→ TASK INSTRUCTIONS:
Search the data for the word "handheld" and copy out every line that has it.

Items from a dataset
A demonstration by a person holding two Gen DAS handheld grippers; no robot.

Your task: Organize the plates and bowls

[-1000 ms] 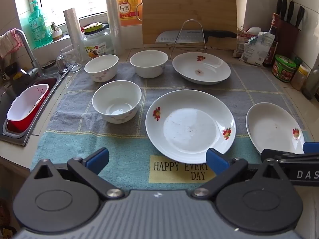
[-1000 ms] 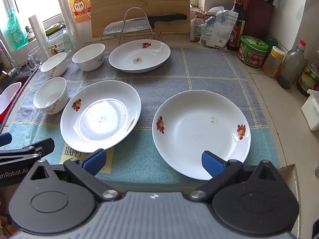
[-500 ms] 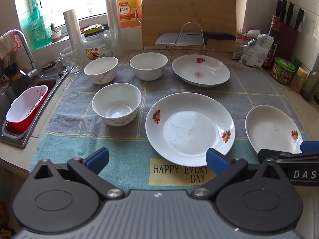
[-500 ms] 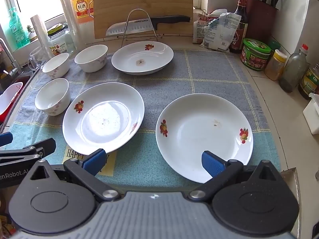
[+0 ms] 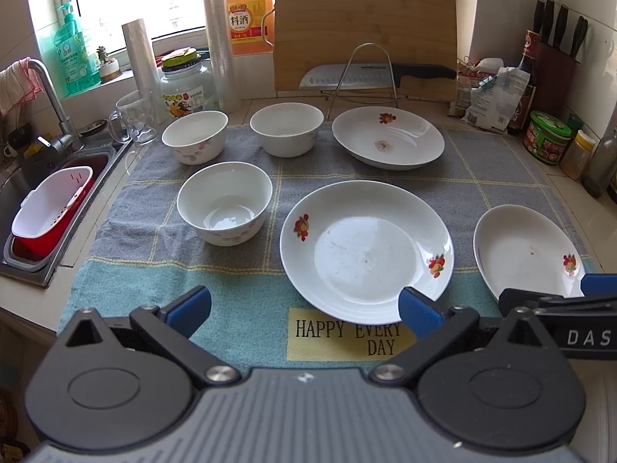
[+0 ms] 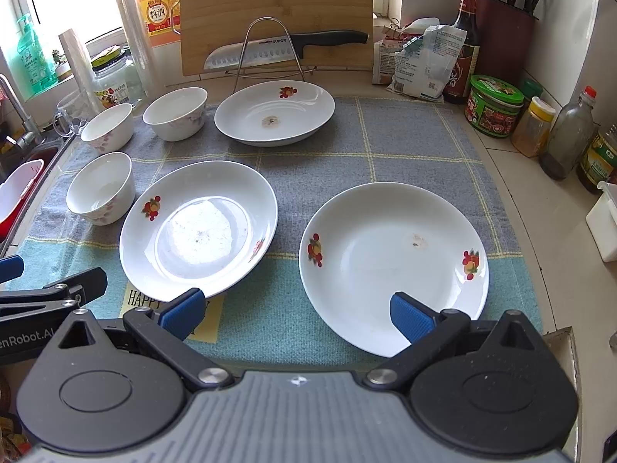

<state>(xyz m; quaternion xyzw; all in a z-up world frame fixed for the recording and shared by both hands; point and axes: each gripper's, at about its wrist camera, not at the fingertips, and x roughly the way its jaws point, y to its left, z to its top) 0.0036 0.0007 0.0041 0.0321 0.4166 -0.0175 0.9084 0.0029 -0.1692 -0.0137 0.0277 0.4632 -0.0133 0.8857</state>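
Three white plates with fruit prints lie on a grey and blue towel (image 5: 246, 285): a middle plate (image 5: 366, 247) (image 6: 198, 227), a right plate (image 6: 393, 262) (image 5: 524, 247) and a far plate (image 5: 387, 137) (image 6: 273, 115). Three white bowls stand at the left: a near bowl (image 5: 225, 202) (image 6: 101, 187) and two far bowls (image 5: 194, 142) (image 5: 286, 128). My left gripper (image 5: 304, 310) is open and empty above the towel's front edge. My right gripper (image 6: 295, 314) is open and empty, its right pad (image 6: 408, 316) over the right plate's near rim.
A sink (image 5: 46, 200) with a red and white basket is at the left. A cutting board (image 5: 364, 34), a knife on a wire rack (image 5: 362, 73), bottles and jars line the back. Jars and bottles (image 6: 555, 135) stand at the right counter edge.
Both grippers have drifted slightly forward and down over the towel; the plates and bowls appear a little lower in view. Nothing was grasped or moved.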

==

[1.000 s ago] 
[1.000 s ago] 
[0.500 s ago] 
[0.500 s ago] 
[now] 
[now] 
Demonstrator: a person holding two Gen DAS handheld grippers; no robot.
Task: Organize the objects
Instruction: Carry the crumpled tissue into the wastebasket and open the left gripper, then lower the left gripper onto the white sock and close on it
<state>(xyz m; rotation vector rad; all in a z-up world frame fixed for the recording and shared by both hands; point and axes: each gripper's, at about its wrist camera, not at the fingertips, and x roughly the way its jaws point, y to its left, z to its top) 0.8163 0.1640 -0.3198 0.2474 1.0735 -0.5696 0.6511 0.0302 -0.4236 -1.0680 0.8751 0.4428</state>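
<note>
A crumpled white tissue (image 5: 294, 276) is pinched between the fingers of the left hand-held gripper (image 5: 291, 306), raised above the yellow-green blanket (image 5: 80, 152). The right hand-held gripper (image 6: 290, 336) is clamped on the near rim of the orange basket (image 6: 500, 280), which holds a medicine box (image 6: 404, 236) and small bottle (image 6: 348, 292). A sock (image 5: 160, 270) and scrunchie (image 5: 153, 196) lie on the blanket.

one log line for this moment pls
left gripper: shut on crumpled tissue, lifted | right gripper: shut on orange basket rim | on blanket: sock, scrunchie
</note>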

→ RESPONSE TO THIS EXERCISE:
A demonstration by a person holding two Gen DAS handheld grippers; no robot.
Demonstrator: a person holding two Gen DAS handheld grippers; no robot.

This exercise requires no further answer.